■ **Exercise brief**:
An exact copy of every entry is needed, with the images left out.

■ **Record set**:
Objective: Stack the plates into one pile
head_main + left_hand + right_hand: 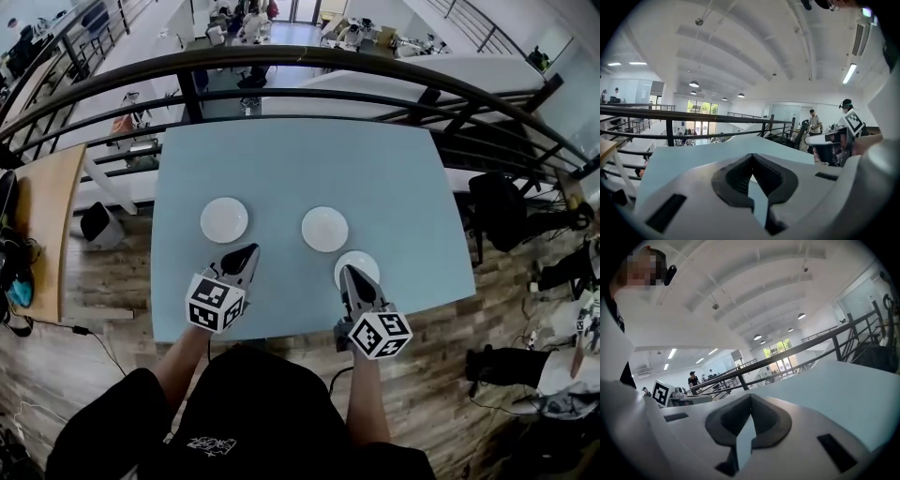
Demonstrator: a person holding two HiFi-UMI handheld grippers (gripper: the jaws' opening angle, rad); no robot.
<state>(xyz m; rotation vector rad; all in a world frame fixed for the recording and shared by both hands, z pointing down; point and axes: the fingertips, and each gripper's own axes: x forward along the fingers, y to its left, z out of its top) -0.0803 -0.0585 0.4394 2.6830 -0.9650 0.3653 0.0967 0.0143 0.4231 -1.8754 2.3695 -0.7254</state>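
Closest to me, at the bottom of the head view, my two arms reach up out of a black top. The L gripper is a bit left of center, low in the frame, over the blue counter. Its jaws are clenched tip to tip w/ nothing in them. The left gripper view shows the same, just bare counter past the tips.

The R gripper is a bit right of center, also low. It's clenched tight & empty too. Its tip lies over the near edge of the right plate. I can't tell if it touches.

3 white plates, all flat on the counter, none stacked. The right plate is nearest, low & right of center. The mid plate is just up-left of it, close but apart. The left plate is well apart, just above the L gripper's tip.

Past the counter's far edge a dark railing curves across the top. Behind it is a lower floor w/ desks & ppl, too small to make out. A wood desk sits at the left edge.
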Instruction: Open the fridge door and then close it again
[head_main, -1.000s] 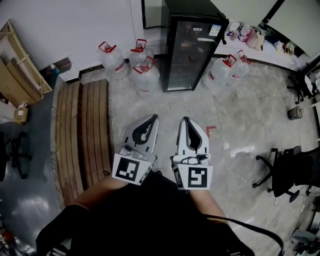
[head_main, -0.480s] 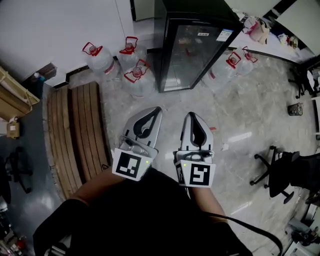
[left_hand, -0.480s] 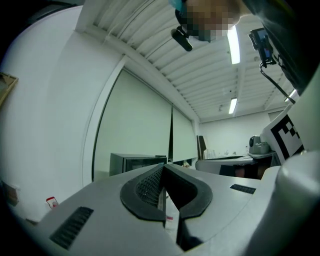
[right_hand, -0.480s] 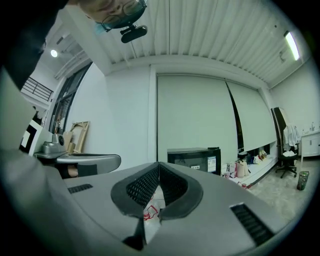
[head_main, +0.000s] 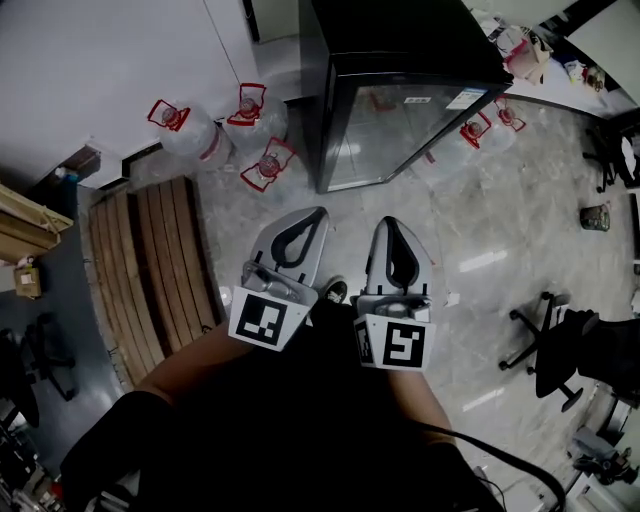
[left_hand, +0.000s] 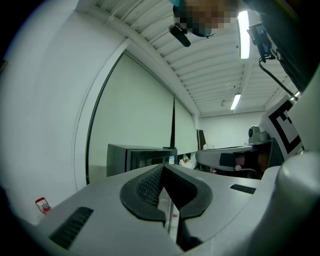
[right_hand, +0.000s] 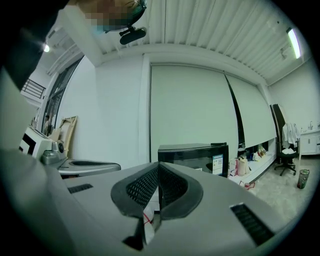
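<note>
Nearest me, the left hand-held gripper (head_main: 314, 216) and the right hand-held gripper (head_main: 389, 226) are both clenched on nothing. They sit side by side and point at the tall black glass-door fridge (head_main: 400, 90). The fridge stands ahead, apart from both grippers, with its door closed. Only the head view shows all the clear red-capped water jugs (head_main: 268, 165): three left of the fridge and two to its right, five in all. Only the right gripper view shows the white door sticker (right_hand: 217, 162).

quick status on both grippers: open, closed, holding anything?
Left gripper: closed, holding nothing.
Right gripper: closed, holding nothing.
</note>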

■ **Reply to the exercise**:
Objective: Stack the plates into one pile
head_main + left_hand + right_hand: 
Demonstrator: a person holding two HiFi-UMI handheld grippers (gripper: the jaws' opening angle, rad); no robot.
<state>(xyz m; rotation vector rad; all in a world frame fixed for the recording and shared by both hands, z pointing down; point and axes: the fingertips, and each gripper's own axes: x forward along the fingers, y to its left, z out of its top) -0.0803 -0.0585 0.4394 2.6830 -0.9650 0.3653 0.0967 0.0143 0.4231 -1.8754 2.3695 -0.7254</state>
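Closest to me, at the bottom of the head view, my two arms reach up out of a black top. The L gripper is a bit left of center, low in the frame, over the blue counter. Its jaws are clenched tip to tip w/ nothing in them. The left gripper view shows the same, just bare counter past the tips.

The R gripper is a bit right of center, also low. It's clenched tight & empty too. Its tip lies over the near edge of the right plate. I can't tell if it touches.

3 white plates, all flat on the counter, none stacked. The right plate is nearest, low & right of center. The mid plate is just up-left of it, close but apart. The left plate is well apart, just above the L gripper's tip.

Past the counter's far edge a dark railing curves across the top. Behind it is a lower floor w/ desks & ppl, too small to make out. A wood desk sits at the left edge.
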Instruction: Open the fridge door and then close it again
[head_main, -1.000s] 
[head_main, -0.480s] 
[left_hand, -0.480s] 
[right_hand, -0.480s] 
[head_main, +0.000s] 
[left_hand, +0.000s] 
[right_hand, +0.000s] 
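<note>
Nearest me, the left hand-held gripper (head_main: 314, 216) and the right hand-held gripper (head_main: 389, 226) are both clenched on nothing. They sit side by side and point at the tall black glass-door fridge (head_main: 400, 90). The fridge stands ahead, apart from both grippers, with its door closed. Only the head view shows all the clear red-capped water jugs (head_main: 268, 165): three left of the fridge and two to its right, five in all. Only the right gripper view shows the white door sticker (right_hand: 217, 162).

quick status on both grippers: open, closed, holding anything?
Left gripper: closed, holding nothing.
Right gripper: closed, holding nothing.
</note>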

With this, the exercise is finished.